Camp Native CEO David Woodbury describes Spearfish, S.D., as a place with “the least amount of tech startup activity in the country.”

Camp Native CEO David Woodbury. (Camp Native Photo)

So why did he leave the booming tech ecosystem of Seattle to build his startup there?

The answer is simple. It made good financial sense. Camp Native is an online marketplace for searching and booking outdoor accommodations, like campsites and yurts. The startup drives business using a telemarketing approach, one that benefits from a larger team of workers.

Woodbury started considering locations where he could get more hiring bang for his buck. He wanted to find a place with a strong outdoor community, where Camp Native would be a good fit. Spearfish kept coming up.
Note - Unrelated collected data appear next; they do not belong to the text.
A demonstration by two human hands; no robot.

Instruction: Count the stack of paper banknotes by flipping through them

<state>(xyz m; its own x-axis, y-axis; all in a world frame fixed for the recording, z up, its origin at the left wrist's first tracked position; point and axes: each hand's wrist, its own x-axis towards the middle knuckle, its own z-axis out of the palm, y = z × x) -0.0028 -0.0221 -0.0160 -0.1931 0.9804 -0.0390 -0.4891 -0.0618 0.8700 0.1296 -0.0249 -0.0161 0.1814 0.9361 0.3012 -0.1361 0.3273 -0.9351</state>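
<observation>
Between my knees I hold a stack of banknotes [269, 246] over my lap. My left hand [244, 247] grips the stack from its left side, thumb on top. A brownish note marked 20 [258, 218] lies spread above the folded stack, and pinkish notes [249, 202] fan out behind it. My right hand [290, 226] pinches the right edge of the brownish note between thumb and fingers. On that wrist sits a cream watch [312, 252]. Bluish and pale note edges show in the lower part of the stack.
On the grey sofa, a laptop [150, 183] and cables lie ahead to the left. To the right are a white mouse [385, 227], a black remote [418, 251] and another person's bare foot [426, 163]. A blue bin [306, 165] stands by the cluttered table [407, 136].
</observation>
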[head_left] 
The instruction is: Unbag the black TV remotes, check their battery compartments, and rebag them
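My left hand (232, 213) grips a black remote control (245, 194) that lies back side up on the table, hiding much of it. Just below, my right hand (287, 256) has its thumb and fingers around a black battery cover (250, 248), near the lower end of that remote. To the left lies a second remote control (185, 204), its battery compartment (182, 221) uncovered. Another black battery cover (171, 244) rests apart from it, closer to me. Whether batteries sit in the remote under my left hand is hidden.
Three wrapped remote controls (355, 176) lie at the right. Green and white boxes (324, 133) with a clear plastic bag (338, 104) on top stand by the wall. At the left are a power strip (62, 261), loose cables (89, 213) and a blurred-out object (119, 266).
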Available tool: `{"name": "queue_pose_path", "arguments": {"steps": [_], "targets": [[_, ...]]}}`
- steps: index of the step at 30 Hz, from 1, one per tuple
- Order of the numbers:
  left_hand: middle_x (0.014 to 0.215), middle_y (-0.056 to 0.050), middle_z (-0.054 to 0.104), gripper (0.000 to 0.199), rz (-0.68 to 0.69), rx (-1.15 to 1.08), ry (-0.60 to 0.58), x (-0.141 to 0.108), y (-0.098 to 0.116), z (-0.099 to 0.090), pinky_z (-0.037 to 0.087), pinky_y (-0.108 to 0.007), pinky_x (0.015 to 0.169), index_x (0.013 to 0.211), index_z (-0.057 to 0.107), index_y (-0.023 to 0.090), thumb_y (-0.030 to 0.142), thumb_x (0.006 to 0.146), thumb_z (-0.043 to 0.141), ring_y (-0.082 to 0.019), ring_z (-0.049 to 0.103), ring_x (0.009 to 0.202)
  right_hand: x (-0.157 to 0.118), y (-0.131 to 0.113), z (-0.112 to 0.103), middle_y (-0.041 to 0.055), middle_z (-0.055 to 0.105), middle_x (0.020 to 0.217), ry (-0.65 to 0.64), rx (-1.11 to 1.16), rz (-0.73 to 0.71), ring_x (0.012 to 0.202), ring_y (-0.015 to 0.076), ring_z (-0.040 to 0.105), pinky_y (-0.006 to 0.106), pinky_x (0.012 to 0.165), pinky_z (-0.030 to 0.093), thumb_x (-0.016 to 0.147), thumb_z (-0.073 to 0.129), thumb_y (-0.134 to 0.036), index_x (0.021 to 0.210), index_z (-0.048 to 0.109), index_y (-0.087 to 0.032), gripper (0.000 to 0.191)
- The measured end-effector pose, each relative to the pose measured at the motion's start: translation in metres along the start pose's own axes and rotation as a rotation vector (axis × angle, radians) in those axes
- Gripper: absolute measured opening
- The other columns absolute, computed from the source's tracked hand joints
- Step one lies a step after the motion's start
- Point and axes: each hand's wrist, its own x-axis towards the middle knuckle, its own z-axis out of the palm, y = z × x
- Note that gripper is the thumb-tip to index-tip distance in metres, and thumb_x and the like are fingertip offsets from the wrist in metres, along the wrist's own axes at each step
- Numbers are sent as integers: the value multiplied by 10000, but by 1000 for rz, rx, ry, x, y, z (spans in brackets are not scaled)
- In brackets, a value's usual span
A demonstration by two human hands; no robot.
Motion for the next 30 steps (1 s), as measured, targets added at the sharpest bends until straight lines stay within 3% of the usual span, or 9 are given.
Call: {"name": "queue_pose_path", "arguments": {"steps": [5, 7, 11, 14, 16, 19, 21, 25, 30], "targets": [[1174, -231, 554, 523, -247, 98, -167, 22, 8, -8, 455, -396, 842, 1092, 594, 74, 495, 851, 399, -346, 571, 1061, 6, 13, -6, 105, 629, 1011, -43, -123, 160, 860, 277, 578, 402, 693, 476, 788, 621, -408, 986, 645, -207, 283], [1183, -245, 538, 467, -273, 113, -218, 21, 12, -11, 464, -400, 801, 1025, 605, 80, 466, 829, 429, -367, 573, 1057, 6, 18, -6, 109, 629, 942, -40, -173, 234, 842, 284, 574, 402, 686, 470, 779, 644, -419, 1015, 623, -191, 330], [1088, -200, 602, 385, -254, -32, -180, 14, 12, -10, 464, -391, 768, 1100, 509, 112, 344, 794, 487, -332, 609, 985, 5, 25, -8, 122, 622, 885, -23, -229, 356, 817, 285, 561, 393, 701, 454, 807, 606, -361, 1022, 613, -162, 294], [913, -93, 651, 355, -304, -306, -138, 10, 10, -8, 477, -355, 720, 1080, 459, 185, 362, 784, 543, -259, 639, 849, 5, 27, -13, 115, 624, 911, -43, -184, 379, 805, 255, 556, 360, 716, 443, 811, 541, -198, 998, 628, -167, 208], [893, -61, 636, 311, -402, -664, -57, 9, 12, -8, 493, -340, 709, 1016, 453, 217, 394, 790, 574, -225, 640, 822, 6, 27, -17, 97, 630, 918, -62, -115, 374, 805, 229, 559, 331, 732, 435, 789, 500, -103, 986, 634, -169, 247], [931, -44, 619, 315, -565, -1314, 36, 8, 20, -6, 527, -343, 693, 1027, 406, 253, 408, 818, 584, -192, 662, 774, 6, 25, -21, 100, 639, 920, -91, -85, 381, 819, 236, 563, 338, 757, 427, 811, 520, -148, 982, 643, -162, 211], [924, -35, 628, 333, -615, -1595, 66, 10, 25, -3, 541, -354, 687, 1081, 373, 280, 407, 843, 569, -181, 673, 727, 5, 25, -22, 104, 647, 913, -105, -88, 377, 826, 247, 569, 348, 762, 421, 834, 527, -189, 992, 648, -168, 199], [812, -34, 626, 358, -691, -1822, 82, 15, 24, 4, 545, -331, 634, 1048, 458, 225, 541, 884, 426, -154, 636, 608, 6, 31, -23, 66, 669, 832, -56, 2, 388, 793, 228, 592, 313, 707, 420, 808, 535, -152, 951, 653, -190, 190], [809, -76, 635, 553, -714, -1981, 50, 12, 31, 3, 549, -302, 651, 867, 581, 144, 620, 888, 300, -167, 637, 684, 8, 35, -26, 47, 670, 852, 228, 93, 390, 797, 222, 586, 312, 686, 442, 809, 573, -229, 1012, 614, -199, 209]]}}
He reached out to the Spearfish Office of Economic Development, which was unsurprisingly eager to have a growing tech company set up shop. The department offered up a $25,000 investment and one of its board members came on as an angel investor, participating in the startup’s seed round.

By October 2015, Camp Native was officially a Spearfish company.

Camp Native’s Spearfish office. (Camp Native Photo)

“It’s really paid off,” said Woodbury. “We’ve had no turnover … we’re higher, pretty significantly higher, than the going rate of this type of work. In a market like Seattle, or really any major market, the wage that we pay would be, maybe, considered on the low end. That was really the motivating factor, to extend the resources, get more impact of the investment that we had been able to generate.”

Camp Native has raised $1.35 million to date, some of which came from the Spearfish economic office and a local angel. The company is also planning a Series A investment round.

Woodbury says the move has been beneficial in a number of ways. Employees get outdoors as much as possible. He and his wife have cut back to one car, and they bike most places. Camp Native has been able to hire more employees and rent a much bigger office space than would be possible in a metropolitan hub.

(Camp Native Photo)

But it hasn’t all been easy. Aside from missing great Asian food, Woodbury says he and his team are under “a bit of a microscope” in the 12,000-person town.

“Within two months of moving here, I’m the keynote speaker at the Spearfish Economic Development Gala in front of 150 people who’ve lived here their whole lives … it can be a little bit intimidating when you think about from that standpoint,” he said. “When you live in a city like Seattle you can pretty easily disappear if you’d like to.”

Is a headquarters that far off the grid a disadvantage when courting investors? Woodbury doesn’t think so.

“Big investors are starting to seek out entrepreneurs who intentionally do things to decrease burn, to lower cost of operations, but obviously do it in a smart way,” he said. “I think the Camp Native model, as far as how we operate this business, is we get a lot of impact for the amount of headcount that we’ve been able to bring on. We’d probably have half the headcount if we were operating somewhere like Seattle or the Bay Area.”

Camp Native plans to use the Series A cash to grow from 14 employees to 25 to 30. Not everyone on the team will operate out of Spearfish. The company’s CTO and SFO stayed back in Seattle. Woodbury thinks it’s important to maintain a presence on the West Coast, primarily to secure engineering talent.

Before the exodus, Camp Native participated in Seattle’s 9Mile Labs startup accelerator. The young startup acquired some accolades here, including top prizes in the Microsoft Lunchbox Pitch Competition and Seattle Angel Conference.

That momentum, Woodbury says, has kept conversations with a few dozen investors going, even after the move.

Woodbury and his team want to catalyze startup activity in Spearfish. They hosted a Startup Week there and are actively engaging with the community to foster conversations about innovation.

“If you’re in Seattle, or the Bay Area, or any of the major tech startup hubs, everybody’s striving for these billion dollar valuation companies and here, or any small town around the country, if you built a $10 million tech startup company and created 50 jobs, it’s hugely impactful to that community,” said Woodbury. “Certainly we’ve got higher aspirations for Camp Native than that but, hopefully, by us doing this, we’re spurring on some innovation from other individuals in the community to start thinking, maybe, a little differently.”